Foggerty's Fairy and Other Tales/Rosencrantz and Guildenstern
ROSENCRANTZ AND GUILDENSTERN.
AN ORIGINAL TRAGEDY IN THREE ACTS, FOUNDED ON AN OLD DANISH LEGEND.
Argument.
King Claudius, when a young man, wrote a five-act tragedy which was damned, and all reference to it forbidden under penalty of death. The King has a son—Hamlet—whose tendency to soliloquy has so alarmed his mother, Queen Gertrude, that she has sent for Rosencrantz and Guildenstern, to devise some Court revels for his entertainment. Rosencrantz is a former lover of Ophelia, to whom Hamlet is betrothed, and they lay their heads together to devise a plan by which Hamlet may be put out of the way. Some Court theatricals are in preparation. Ophelia and Rosencrantz persuade Hamlet to play his father's tragedy before the King and Court. Hamlet, who is unaware of the proscription, does so, and he is banished, and Rosencrantz happily united to Ophelia.
ACT I.
Q. Nay, be not sad, my lord!
Cl. Sad, loved Queen?
If by an effort of the will I could
Revoke the ever-present Past—disperse
The gaunt and gloomy ghosts of bygone deeds,
Or bind them with unperishable chains
In caverns of the past incarcerate,
Then could I smile again—but not till then!
Q. Oh, my dear lord!
If aught there be that gives thy soul unrest,
Tell it to me!
Cl. Well-loved and faithful wife,
Tender companion of my faltering life.
Yes; I can trust thee! Listen then to me:
Fifty years since—when but a headstrong lad—
I wrote a five-act tragedy!
Q. (interested). Indeed?
Cl. A play, writ by a king—
Q. And such a King!—
Cl. Finds ready market. It was read at once.

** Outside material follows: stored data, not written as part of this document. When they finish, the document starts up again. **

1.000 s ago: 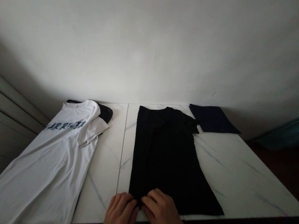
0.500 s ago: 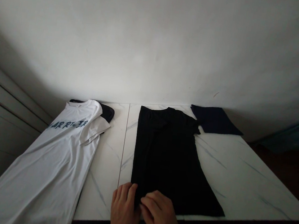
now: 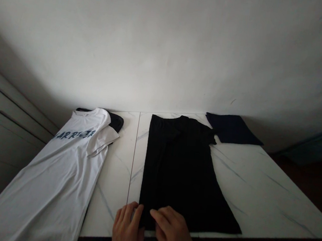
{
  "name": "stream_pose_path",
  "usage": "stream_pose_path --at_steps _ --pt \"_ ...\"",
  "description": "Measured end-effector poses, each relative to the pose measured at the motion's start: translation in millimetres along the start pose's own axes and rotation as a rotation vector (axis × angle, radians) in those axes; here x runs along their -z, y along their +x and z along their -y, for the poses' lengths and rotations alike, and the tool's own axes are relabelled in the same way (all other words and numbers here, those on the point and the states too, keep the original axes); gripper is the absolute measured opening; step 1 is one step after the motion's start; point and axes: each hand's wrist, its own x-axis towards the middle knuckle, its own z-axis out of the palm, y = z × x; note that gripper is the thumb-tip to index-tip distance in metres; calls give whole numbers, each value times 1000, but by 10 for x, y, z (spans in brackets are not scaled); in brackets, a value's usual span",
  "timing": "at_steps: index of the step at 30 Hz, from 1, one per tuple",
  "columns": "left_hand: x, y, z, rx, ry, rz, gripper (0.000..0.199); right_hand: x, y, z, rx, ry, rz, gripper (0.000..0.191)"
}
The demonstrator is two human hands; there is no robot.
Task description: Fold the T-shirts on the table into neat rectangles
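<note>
A black T-shirt [image 3: 183, 174] lies on the table with its left side folded inward in a straight edge and one short sleeve out at the upper right. At its lower left corner, my left hand [image 3: 128, 226] is closed, fingers curled on the folded edge of the fabric. Just to the right, my right hand [image 3: 171, 229] pinches the bottom hem, thumb under the fingers. The fingertips are dark against the black cloth, so the exact grip is partly hidden.
A white T-shirt [image 3: 57, 178] with dark lettering is spread at the left, over a dark item [image 3: 116, 122]. A folded navy cloth [image 3: 234, 129] rests at the back right. The marble-patterned table [image 3: 270, 188] meets a wall behind; a panelled cabinet [image 3: 2, 148] stands left.
My left hand has shifted slightly left and down, widening the gap between the hands. The shirt's left edge at the bottom lies a little further left. The right hand has hardly moved.
</note>
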Motion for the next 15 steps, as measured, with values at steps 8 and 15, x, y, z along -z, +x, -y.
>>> stream_pose_path --at_steps 8,15 --pt "125 -22 199 -249 51 50 47 -22 -70 -21 48 -52 58 24" --pt "141 -4 231 -352 -5 27 37 -75 -134 -67 115 -65 -20 14"
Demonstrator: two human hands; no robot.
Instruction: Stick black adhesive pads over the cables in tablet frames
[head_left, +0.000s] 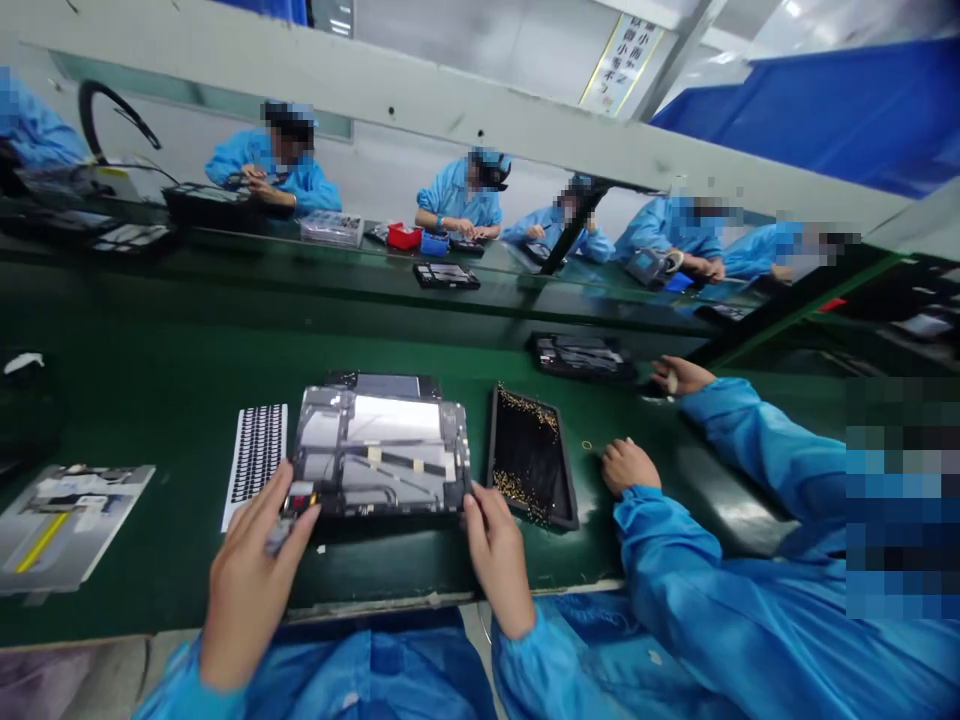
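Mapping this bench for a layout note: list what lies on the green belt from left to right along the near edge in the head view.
Grey tray → white sticker sheet → left hand → opened tablet → right hand → black tray of small gold parts → co-worker's hand.

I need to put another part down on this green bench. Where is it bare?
Bare green belt lies beyond the sticker sheet, and between that sheet and the grey tray. It is crowded around the opened tablet, left hand, right hand, black screw tray and a co-worker's hand.

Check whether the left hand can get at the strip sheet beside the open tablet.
Probably yes: the left hand rests at the open tablet's near left corner, the strip sheet lies just beside it, nothing between.
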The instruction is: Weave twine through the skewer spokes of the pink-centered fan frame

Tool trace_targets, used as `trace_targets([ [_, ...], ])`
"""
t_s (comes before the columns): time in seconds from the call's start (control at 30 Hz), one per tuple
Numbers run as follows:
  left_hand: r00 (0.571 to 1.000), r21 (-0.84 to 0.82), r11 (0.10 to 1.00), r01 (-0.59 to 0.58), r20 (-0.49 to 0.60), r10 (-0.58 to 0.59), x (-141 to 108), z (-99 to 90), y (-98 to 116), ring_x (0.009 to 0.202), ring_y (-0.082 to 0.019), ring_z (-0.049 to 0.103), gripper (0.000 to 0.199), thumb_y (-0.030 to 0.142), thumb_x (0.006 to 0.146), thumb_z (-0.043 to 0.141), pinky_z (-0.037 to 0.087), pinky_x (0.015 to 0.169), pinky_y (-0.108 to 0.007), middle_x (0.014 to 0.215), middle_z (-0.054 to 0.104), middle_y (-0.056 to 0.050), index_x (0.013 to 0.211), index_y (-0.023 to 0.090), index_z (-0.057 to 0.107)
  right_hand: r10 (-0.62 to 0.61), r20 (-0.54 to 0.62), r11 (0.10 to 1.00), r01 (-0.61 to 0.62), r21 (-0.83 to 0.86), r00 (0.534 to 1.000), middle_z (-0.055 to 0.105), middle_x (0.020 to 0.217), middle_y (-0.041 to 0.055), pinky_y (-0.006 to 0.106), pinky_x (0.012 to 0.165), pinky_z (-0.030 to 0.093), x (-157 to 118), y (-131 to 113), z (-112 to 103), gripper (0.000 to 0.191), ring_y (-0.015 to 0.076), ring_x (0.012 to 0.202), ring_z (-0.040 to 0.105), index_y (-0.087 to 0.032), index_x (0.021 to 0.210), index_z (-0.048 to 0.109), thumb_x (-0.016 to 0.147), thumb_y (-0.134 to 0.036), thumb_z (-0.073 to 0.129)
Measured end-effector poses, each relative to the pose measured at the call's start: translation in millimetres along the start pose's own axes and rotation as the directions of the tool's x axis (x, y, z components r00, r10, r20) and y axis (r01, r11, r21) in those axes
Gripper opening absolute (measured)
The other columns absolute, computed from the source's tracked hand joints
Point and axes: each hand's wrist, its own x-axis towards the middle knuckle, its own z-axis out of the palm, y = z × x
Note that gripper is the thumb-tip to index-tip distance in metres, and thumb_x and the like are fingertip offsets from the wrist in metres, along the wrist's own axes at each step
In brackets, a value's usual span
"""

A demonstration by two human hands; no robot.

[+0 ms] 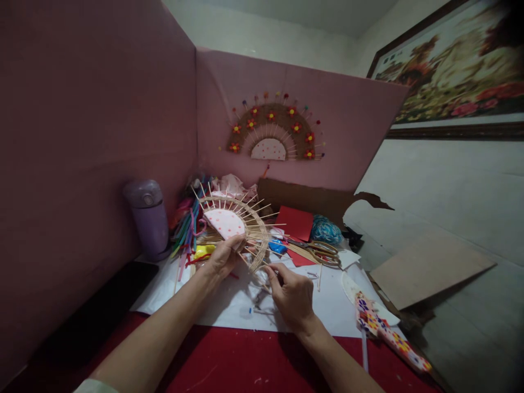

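Observation:
A half-round stick fan [226, 222] is held tilted over the table, its white centre spotted with pink dots. Thin wooden sticks spread out from that centre, and a band of brown twine [263, 232] runs across them in an arc. My left hand [224, 257] is closed on the fan's lower edge, thumb on the dotted centre. At the lower end of the band, my right hand [291, 295] pinches the twine between thumb and fingers; the strand itself is mostly hidden by the fingers.
A finished-looking fan with red flowers [271, 115] hangs on the pink board behind. Around the white paper [213, 314] are a purple bottle [148, 221], scissors [323, 252], blue yarn [326, 229], red card [293, 222] and a flower-patterned glue gun [388, 333].

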Motion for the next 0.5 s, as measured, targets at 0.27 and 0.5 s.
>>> trace_targets([
  [0.27, 1.0, -0.024, 1.0, 0.002, -0.011, -0.003, 1.0, -0.7, -0.9, 0.049, -0.012, 0.056, 0.006, 0.015, 0.073, 0.06, 0.046, 0.048, -0.023, 0.061, 0.064, -0.006, 0.073, 0.009, 0.06, -0.023, 0.002, 1.0, 0.023, -0.016, 1.0, 0.069, 0.062, -0.0004, 0.022, 0.052, 0.029, 0.7, 0.4, 0.5, 0.025, 0.0125, 0.054, 0.063, -0.022, 0.077, 0.068, 0.086, -0.036, 0.049],
  [0.5, 0.999, -0.002, 0.999, 0.034, -0.003, -0.034, 3.9, -4.8, -2.0, 0.048, -0.012, 0.055, 0.008, 0.018, 0.072, 0.062, 0.044, 0.044, -0.022, 0.061, 0.063, -0.005, 0.074, 0.01, 0.06, -0.013, -0.002, 1.0, 0.013, -0.01, 1.0, 0.068, 0.06, -0.0009, 0.023, 0.051, 0.029, 0.9, 0.4, 0.3, 0.025, 0.0121, 0.053, 0.062, -0.022, 0.075, 0.068, 0.086, -0.037, 0.05],
])
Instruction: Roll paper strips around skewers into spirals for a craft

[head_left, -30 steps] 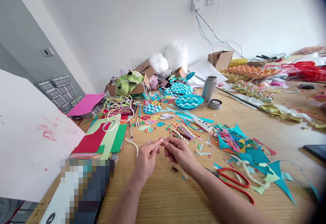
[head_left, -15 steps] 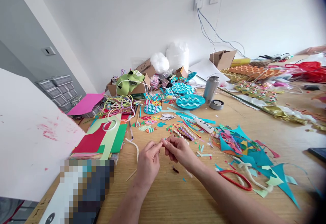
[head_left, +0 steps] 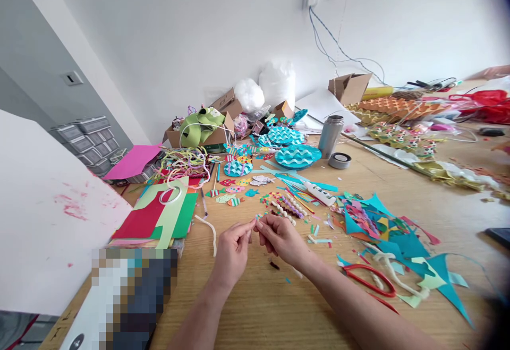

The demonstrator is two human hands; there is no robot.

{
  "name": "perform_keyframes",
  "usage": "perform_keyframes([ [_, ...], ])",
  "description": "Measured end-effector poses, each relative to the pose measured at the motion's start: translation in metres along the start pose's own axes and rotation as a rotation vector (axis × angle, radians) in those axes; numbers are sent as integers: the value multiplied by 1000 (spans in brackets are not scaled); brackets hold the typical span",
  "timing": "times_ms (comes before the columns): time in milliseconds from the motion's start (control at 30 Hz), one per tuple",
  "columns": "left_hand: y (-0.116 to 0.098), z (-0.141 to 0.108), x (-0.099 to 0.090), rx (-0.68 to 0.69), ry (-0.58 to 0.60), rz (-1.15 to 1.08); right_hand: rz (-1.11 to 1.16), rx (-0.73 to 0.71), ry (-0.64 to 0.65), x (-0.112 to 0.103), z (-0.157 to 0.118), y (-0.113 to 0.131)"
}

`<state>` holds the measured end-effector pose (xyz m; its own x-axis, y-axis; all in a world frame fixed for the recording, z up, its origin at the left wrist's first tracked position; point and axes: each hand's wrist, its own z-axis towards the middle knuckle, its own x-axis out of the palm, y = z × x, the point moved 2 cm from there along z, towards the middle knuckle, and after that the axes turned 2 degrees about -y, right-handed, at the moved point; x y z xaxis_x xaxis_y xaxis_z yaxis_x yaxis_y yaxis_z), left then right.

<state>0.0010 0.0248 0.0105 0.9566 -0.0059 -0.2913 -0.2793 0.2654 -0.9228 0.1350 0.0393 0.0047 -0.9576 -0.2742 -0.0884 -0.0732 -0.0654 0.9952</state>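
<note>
My left hand (head_left: 232, 252) and my right hand (head_left: 282, 239) meet fingertip to fingertip above the wooden table (head_left: 255, 318). Both are closed in a pinch; a tiny bit of blue shows near the tips, but what they hold is too small to make out. Left of my left hand lies a white fuzzy strand (head_left: 207, 228). Just beyond my fingers are twisted fuzzy strands (head_left: 294, 207) and small coloured paper bits. Paper fish cutouts (head_left: 235, 189) rest farther back. A dark brown snippet (head_left: 274, 266) sits below my right hand.
Red-handled scissors (head_left: 368, 280) lie at right beside blue paper scraps (head_left: 402, 249). Behind stand a white glue tube (head_left: 322, 194), a metal flask (head_left: 330, 137), its lid (head_left: 340, 160) and blue wavy paper discs (head_left: 297, 158). Coloured sheets (head_left: 185, 214) are stacked at left.
My hands stay pinched together with only a slight shift at the fingertips. The view has tilted a little, and more of the scissors' red handles shows.
</note>
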Motion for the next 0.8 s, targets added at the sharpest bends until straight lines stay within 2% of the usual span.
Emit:
perform_keyframes([
  [167, 5, -1, 3, -339, 55, -360, -43, -62, -26, -1, -1, -1],
  [267, 6, -2, 3, -459, 86, -449, -75, -90, -25, -2, -2, -2],
  [467, 4, -2, 1, -468, 13, -441, -37, -64, 28, 1, -5, 1],
  [667, 3, -1, -2, -462, -55, -431, 198, 29, 145, 3, -6, 4],
  [800, 4, -2, -2, -424, -55, -397, 209, 57, 132, 3, -6, 5],
])
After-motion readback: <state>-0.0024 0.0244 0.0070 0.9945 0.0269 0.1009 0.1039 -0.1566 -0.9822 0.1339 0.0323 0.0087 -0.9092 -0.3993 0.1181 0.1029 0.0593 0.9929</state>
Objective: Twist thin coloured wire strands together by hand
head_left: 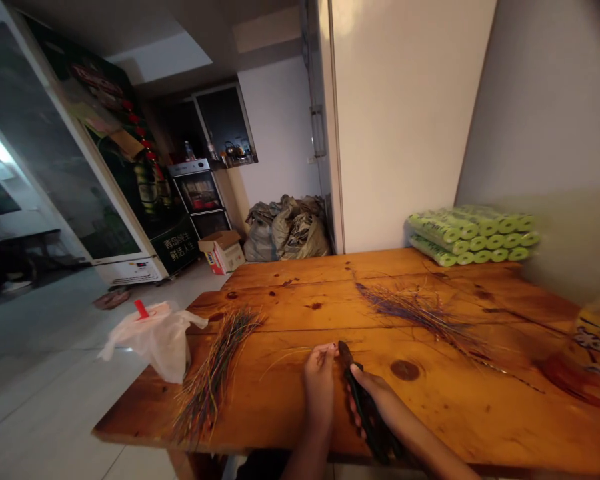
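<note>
Fingers (356,375) of R hand (385,403) round blk tool (367,417), L hand (319,387) beside

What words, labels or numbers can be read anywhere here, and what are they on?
Green panel of the glass-door cooler: Chinese characters; lower line seems "鲜活人生", upper line too blurred.
Cardboard box: printing too small to read.
Packet at right edge: print too blurred.

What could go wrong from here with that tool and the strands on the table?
The tip of the dark-handled tool in the right hand sits close to the fingertips of the left hand, so it might nick them. The multicoloured strand bundle reaches the near edge of the table and could slide off, perhaps catching on the white plastic bag beside it.
</note>
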`<state>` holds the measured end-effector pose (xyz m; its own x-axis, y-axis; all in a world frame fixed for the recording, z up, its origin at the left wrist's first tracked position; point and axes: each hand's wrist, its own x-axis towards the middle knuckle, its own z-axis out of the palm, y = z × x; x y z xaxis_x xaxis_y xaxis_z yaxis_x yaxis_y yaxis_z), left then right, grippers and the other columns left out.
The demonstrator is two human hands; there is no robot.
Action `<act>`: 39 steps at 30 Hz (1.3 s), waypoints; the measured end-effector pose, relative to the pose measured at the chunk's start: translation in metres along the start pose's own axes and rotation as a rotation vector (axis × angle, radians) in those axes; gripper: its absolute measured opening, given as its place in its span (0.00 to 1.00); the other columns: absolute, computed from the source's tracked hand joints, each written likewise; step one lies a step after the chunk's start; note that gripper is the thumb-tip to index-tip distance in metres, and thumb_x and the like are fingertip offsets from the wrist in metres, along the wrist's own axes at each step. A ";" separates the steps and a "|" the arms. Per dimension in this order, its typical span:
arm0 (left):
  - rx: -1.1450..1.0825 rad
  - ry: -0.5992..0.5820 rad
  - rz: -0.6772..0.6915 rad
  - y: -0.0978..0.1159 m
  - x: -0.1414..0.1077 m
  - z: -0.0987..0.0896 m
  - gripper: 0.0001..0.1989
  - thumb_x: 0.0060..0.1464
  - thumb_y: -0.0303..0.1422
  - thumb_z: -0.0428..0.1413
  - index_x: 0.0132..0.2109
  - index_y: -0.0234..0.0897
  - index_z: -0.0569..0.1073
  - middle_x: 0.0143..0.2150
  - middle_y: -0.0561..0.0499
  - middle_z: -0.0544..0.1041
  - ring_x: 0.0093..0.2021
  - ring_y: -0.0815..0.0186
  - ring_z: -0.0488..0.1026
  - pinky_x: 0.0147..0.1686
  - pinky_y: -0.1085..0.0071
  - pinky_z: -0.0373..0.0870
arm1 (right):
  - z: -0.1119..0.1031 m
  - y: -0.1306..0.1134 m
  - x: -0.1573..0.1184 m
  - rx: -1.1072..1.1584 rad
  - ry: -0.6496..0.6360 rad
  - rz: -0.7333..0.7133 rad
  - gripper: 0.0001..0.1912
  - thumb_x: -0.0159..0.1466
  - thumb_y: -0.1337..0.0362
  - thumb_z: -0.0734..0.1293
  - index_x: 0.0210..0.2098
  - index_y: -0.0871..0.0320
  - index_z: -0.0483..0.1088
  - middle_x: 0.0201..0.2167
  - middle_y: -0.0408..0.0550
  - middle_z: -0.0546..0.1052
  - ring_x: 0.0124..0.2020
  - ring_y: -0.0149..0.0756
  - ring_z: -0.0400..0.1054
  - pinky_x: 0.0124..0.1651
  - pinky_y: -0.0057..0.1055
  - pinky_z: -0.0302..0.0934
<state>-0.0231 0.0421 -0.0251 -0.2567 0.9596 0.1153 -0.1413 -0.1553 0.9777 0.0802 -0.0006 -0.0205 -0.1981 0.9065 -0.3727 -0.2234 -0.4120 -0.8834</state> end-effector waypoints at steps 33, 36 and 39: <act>-0.128 0.137 -0.083 0.000 -0.006 0.004 0.12 0.45 0.39 0.58 0.32 0.32 0.73 0.30 0.48 0.77 0.32 0.65 0.74 0.34 0.70 0.68 | -0.001 0.011 0.006 0.028 -0.118 -0.055 0.24 0.58 0.42 0.59 0.33 0.60 0.65 0.21 0.43 0.72 0.19 0.31 0.67 0.23 0.29 0.64; -0.081 0.134 -0.051 0.004 -0.007 0.004 0.12 0.46 0.39 0.57 0.31 0.33 0.73 0.29 0.48 0.77 0.31 0.64 0.74 0.34 0.69 0.68 | -0.001 0.013 0.008 0.026 -0.109 -0.058 0.24 0.58 0.42 0.59 0.32 0.59 0.64 0.21 0.43 0.72 0.19 0.31 0.67 0.22 0.29 0.64; -0.015 0.131 0.006 0.007 -0.007 0.004 0.10 0.48 0.38 0.55 0.31 0.33 0.73 0.30 0.47 0.77 0.32 0.63 0.74 0.35 0.68 0.68 | 0.001 0.012 0.007 0.016 -0.083 -0.069 0.23 0.57 0.43 0.60 0.31 0.59 0.64 0.20 0.43 0.72 0.18 0.31 0.67 0.22 0.28 0.64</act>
<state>-0.0183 0.0349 -0.0187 -0.3803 0.9198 0.0964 -0.1534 -0.1655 0.9742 0.0756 0.0009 -0.0337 -0.2603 0.9222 -0.2861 -0.2541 -0.3513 -0.9011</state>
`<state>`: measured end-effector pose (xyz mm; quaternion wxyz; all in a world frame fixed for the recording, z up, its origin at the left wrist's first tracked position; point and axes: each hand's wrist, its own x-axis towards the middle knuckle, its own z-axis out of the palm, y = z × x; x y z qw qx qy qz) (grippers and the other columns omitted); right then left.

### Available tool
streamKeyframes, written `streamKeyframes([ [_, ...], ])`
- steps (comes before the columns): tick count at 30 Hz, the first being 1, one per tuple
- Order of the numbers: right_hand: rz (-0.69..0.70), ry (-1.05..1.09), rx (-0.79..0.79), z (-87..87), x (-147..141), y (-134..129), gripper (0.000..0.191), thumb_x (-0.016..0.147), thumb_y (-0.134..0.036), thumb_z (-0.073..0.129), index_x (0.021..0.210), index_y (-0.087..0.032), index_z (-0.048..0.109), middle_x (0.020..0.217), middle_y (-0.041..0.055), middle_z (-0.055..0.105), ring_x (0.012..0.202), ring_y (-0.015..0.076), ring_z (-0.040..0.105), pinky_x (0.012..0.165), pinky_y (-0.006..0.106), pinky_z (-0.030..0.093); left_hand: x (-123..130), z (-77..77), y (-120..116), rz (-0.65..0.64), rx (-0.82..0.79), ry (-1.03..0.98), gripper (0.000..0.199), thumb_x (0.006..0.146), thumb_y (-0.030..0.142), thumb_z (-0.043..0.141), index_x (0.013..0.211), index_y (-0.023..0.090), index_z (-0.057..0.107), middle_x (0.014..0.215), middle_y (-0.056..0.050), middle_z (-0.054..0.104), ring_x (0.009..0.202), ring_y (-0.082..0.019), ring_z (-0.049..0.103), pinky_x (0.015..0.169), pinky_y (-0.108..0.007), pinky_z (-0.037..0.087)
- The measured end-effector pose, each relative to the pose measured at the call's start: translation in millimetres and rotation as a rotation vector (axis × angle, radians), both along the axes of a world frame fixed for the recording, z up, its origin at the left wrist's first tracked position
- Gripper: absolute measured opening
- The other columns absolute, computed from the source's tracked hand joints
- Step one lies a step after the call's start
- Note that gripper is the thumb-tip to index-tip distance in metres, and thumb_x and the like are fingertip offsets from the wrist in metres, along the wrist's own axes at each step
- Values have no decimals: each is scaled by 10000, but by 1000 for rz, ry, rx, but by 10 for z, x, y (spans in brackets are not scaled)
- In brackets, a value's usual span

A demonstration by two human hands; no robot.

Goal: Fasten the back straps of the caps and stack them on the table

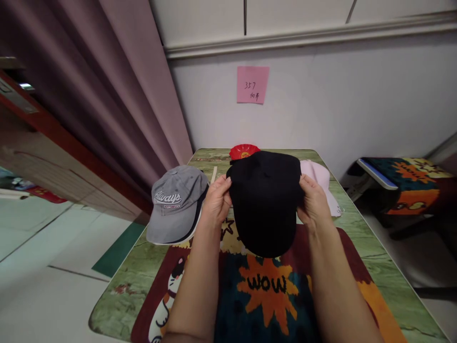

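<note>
A black baseball cap (pixel 266 205) is held up over the middle of the table, its brim pointing down toward me. My left hand (pixel 217 200) pinches the cap's left side, and my right hand (pixel 312 197) grips its right side. To the left sits a grey cap (pixel 174 200) with "Always" lettering, on top of at least one other cap whose dark and white brim edges show beneath. A pale pink cap (pixel 317 178) lies beyond my right hand, partly hidden by it and by the black cap.
The green wood-patterned table (pixel 117 295) bears a colourful mat (pixel 266 286) with a "WOW" print. A red scalloped dish (pixel 244 151) stands at the back near the wall. A pink note (pixel 253 85) is stuck there. At left hangs a purple curtain (pixel 143 71); another mat-covered surface (pixel 410 181) is at right.
</note>
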<state>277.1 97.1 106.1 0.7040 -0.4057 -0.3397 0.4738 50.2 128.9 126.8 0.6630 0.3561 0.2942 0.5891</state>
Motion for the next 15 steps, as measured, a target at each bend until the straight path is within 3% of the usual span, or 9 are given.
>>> streamKeyframes([
  [3,-103,99,-56,-113,44,84,269,750,-401,824,795,-200,651,712,-19,674,648,148,628,690,300,577,87,-43,19,1,-94,-57,200,789,253,761,955,155,706,967,-69,774,988,-207,731,917,-311,571],
  [7,-235,250,-54,-227,122,164,178,736,-250,819,811,-185,671,746,-21,705,691,127,668,717,237,608,57,-52,-14,-143,-103,-28,161,817,287,735,920,165,714,949,-73,779,939,-217,747,836,-314,604],
  [12,-319,286,-5,-271,158,226,174,763,-182,788,900,-199,682,801,-25,740,781,126,722,758,191,634,28,1,-101,-384,-43,123,378,714,225,821,1071,148,724,1074,-119,772,1006,-266,747,865,-328,598],
  [15,-292,369,-65,-233,118,230,143,781,-149,758,894,-195,683,824,-17,755,782,111,733,764,160,631,29,1,-94,-382,-37,144,450,664,224,854,1087,137,727,1080,-134,774,1021,-298,745,923,-384,590],
])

But ere 'twas read, accepted. Then the Press
Teemed with portentous import. Elsinore
Was duly placarded by willing hands;
We know that walls have ears—I gave them tongues—
And they were eloquent with promises!
Q. Even the dead walls?
Cl. (solemnly). Aye, the deader they,
The louder they proclaimed!
Q. (appalled). Oh, marvellous!
Cl. The day approached—all Denmark stood agape.
Arrangements were devised at once by which
Seats might be booked a twelvemonth in advance.
The first night came!
Q. And did the play succeed?
Cl. In one sense, yes.
Q. Oh, I was sure of it!
Cl. A farce was given to play the people in—
My tragedy succeeded that. That's all!
Q. And how long did it run?
Cl. About ten minutes!
Ere the first act had traced one-half its course
The curtain fell—never to rise again!
Q. And did the people hiss?
Cl. No—worse than that—
They laughed! Sick with the shame that covered me,
I knelt down palsied in my private box,
And prayed the hearsed and catacombed dead
Might quit their vaults, and claim me for their own!
But it was not to be!
Q. Oh, my good lord,
The house was surely packed!
Cl. It was—by me.
My favourite courtiers crowded every place—
From floor to floor the house was peopled by
The sycophantic crew. My tragedy
Was more than even sycophants could stand!
Q. Was it, my lord, so very very bad?
Cl. Not to deceive my trusting queen, it was!
Q. And when the play failed, did'st thou take no steps
To set thyself right with the world?
Cl. I did.
The acts were five—though by five acts too long,
I wrote an Act by way of epilogue—
An Act by which the penalty of death
Was meted out to all who sneered at it.
The play was not good—but the punishment
Of those that laughed at it was Capital.
Q. Think on't no more, my lord. Now, mark me well!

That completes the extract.